Alessandro Nivola and Michael Gandolfini in The Many Saints of Newark (2021)

Can Michael Gandolfini Embody The Sopranos’ New Devil?

James Gandolfini’s crime boss Tony Soprano endeared himself to millions of ostensibly law-abiding Americans. Can Michael Gandolfini fill his blood-stained shoes?

The Many Saints of Newark
Alan Taylor
New Line Cinema | HBO Films
1 October 2021 (US)

On the fifth-ever episode of HBO’s The Sopranos, titular patriarch Tony (James Gandolfini) strangles a man to death with a pair of cables. When the series concluded on an ambiguous note nearly a decade later, audiences were left emotionally bereft at the unknown fate of the man who perpetrated such hideous crimes.

Gandolfini himself left us soon after; he died of a heart attack in 2013 while vacationing with his family in Rome. He was discovered on the floor of their hotel bathroom by his then-13-year-old son, Michael, who is now set to reprise his father’s role in HBO’s upcoming prequel movie, The Many Saints of Newark.

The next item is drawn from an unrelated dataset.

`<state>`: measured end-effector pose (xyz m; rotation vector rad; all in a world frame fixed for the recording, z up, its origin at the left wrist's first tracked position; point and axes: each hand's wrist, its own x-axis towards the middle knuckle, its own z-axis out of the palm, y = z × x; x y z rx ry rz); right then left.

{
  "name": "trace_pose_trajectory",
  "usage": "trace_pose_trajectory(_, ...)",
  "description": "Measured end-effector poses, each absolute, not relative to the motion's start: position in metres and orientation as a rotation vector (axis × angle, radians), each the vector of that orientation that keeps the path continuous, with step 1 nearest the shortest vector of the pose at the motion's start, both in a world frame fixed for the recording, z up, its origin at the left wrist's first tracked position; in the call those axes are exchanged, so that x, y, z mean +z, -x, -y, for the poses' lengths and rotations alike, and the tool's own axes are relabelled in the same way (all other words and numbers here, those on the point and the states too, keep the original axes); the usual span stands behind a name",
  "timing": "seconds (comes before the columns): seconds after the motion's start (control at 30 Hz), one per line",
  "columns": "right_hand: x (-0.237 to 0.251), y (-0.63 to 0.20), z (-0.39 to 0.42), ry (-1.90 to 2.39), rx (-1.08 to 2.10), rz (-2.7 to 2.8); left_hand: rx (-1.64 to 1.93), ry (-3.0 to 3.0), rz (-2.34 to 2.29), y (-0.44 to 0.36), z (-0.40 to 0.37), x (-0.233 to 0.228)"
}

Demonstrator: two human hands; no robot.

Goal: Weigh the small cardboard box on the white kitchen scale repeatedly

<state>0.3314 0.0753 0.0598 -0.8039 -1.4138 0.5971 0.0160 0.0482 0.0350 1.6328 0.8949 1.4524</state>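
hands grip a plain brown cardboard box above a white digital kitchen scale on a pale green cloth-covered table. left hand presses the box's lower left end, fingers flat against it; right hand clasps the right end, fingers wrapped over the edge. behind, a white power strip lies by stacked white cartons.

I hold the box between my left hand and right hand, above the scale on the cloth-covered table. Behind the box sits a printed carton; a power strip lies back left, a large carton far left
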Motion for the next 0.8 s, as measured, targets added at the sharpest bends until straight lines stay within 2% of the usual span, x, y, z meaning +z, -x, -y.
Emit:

As one might expect, much of the conversation surrounding the new film centers upon the conspicuous absence of the actor who is widely credited with typifying the morally complex television protagonist, a character archetype that is now widely recognized to win audiences, accolades, and second-season renewals. Tony Soprano was a man who, despite piling awful crime upon awful crime and drizzling it with casual cruelty, nonetheless endeared himself to millions of ostensibly law-abiding Americans. Like his on-screen family and friends, the audience, too, without whom seven seasons would never have happened, number among his many enablers.

Don Draper of Mad Men followed soon after, and then Walter White of Breaking Bad, and then Tyrion Lannister of Game of Thrones. These roles, which occasionally veer into accidental parody–characters capable of cracking a joke, expressing remorse, and have a raffish charm– are winners among American audiences. No self-respecting television writer would present a script without one. Nor, it seems, would they be allowed to.

Though there have since been many imitations, James Gandolfini’s depiction of the New Jersey mafia boss and suburban father was the genuine article. A large man physically, Gandolfini’s absence seems to loom larger. Indeed, Tony’s likability among audiences is well-established. So too is his notorious womanizing, abuse towards others, and general unhappiness with his place in the modern world. But it is the last characteristic, it seems, that’s the key to understanding why audiences found him such an attractive persona. 

The Sopranos, though clad in Mafioso overtones and the accents and attires of Godfathers Past (veering occasionally into near-metafiction, as stereotypes about Italian-America are openly discussed by the gun-toting, prosciutto-pounding characters) is a sympathetic, relatable American tale. It deals mostly with family dysfunction (and the occasional Freudian dilemma), and the plot is overwhelmingly driven by the mundane, quotidian frustrations of ordinary life: therapy, high school counselors, inconsiderate strangers.

Every situation in The Sopranos is one with which the viewer at home is intimately, infuriatingly acquainted. The difference? The man on the screen possesses unaccountable power and an unbound willingness to inflict it upon others. 

Mild-mannered, polite, middle-to-upper-class audiences applaud as Tony bashes some criminal associate’s head in, unconsciously imagining themselves doing the same thing to some local bureaucrat–the asshole manager, or the guy at the DMV who kept asking you to spell your name (even though it’s only five letters), or that cop who pulled you over last week and searched your car because he swore he could smell something.

What many TV pundits don’t seem to understand is that the audiences aren’t rooting for a villain, at all. They’re rooting for a hero: the guy who is as fed up and dissatisfied with modern life as they are, but with the chutzpah to do something about it. How, Tony often asks, can a man be expected to raise children in such a world? A world without compassion? Without morals? Without God?

As his son Michael prepares to reprise his late father’s role in his film debut, The Many Saints of Newark, airing 1 October in the US, audiences will hope to see a flicker of the man who told them, among other things, to “remember the good times”. To cherish their family and friends. Isn’t that what we all live for?